Assigned task:
Extract exactly and only the lines of the data below, starting at the line with "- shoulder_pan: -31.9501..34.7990" and stopping after the final line.

Material for the task:
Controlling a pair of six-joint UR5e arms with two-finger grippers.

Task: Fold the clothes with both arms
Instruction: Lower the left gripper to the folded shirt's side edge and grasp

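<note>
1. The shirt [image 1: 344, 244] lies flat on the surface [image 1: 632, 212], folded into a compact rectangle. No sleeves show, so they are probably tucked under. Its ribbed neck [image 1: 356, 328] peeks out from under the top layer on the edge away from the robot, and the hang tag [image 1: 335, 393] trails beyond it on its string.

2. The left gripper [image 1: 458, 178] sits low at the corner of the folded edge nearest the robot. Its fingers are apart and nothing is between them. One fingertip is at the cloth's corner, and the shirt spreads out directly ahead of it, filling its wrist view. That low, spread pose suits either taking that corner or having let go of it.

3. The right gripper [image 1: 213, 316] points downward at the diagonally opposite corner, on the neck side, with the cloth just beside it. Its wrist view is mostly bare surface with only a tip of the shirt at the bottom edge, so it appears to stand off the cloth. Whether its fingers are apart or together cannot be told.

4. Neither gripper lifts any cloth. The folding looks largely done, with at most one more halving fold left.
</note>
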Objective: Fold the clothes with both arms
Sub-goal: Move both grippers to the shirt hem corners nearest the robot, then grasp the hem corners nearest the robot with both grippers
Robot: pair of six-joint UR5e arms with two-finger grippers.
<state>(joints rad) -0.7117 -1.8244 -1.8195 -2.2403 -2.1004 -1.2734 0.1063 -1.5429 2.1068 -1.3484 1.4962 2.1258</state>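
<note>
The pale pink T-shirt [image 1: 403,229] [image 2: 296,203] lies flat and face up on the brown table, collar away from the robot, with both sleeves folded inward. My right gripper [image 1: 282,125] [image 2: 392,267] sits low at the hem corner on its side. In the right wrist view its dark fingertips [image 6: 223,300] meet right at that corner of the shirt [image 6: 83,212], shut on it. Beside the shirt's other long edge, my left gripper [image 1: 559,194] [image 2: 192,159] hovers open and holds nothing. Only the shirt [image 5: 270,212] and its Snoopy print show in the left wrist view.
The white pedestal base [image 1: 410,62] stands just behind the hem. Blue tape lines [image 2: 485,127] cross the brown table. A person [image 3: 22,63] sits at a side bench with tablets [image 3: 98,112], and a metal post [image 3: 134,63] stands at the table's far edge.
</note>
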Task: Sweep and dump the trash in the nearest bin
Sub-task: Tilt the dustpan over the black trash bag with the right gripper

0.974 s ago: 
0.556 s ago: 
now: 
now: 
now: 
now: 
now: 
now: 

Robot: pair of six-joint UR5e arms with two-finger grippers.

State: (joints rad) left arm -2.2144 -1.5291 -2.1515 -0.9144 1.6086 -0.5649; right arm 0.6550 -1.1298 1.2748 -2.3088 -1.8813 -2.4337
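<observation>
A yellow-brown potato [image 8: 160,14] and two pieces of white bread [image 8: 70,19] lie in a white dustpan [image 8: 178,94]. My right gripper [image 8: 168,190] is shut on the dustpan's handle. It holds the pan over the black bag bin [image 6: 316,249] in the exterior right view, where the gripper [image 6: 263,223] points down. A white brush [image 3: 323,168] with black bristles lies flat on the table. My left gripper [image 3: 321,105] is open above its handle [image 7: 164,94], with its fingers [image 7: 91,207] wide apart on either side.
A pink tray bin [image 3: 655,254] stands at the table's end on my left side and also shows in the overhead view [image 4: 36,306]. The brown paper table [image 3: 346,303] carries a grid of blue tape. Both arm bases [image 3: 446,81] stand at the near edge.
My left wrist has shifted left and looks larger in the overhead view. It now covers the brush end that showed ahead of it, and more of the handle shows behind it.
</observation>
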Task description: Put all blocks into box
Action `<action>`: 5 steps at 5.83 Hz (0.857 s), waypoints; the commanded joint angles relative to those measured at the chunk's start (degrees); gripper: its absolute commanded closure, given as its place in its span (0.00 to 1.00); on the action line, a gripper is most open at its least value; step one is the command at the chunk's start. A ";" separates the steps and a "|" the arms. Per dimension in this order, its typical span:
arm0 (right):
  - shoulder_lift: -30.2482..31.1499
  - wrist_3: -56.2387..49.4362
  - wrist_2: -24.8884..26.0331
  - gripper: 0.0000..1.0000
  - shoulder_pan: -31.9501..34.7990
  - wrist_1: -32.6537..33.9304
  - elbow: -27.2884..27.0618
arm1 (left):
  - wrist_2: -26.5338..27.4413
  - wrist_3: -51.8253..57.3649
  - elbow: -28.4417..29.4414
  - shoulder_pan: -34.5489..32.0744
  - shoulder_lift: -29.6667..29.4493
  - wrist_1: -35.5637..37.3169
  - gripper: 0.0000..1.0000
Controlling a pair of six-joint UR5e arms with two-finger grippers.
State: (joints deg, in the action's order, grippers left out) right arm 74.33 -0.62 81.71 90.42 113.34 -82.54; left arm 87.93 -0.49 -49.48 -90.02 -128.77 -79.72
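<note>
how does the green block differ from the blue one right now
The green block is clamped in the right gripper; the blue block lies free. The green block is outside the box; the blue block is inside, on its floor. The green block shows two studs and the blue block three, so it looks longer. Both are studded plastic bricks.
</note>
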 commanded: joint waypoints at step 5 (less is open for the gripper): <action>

Task output:
  - shoulder_pan: -31.9501..34.7990
  - wrist_1: -32.6537..33.9304
  - elbow: -27.2884..27.0618
arm1 (left):
  - wrist_2: -26.5338..27.4413
  - wrist_3: -51.8253..57.3649
  - elbow: -28.4417..29.4414
  - shoulder_pan: -34.5489..32.0744
  - shoulder_lift: -29.6667..29.4493
  - wrist_1: -35.5637..37.3169
  - gripper: 0.0000..1.0000
Controlling a pair of six-joint UR5e arms with two-finger grippers.
State: (joints deg, in the action's order, grippers left out) right arm 74.33 -0.62 81.71 90.42 113.34 -82.54; left arm 87.93 -0.49 -49.48 -90.02 -128.77 -79.72
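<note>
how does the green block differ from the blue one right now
The green block is clamped in the right gripper; the blue block lies free. The green block is outside the box; the blue block is inside, on its floor. The green block shows two studs and the blue block three, so it looks longer. Both are studded plastic bricks.
</note>
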 commanded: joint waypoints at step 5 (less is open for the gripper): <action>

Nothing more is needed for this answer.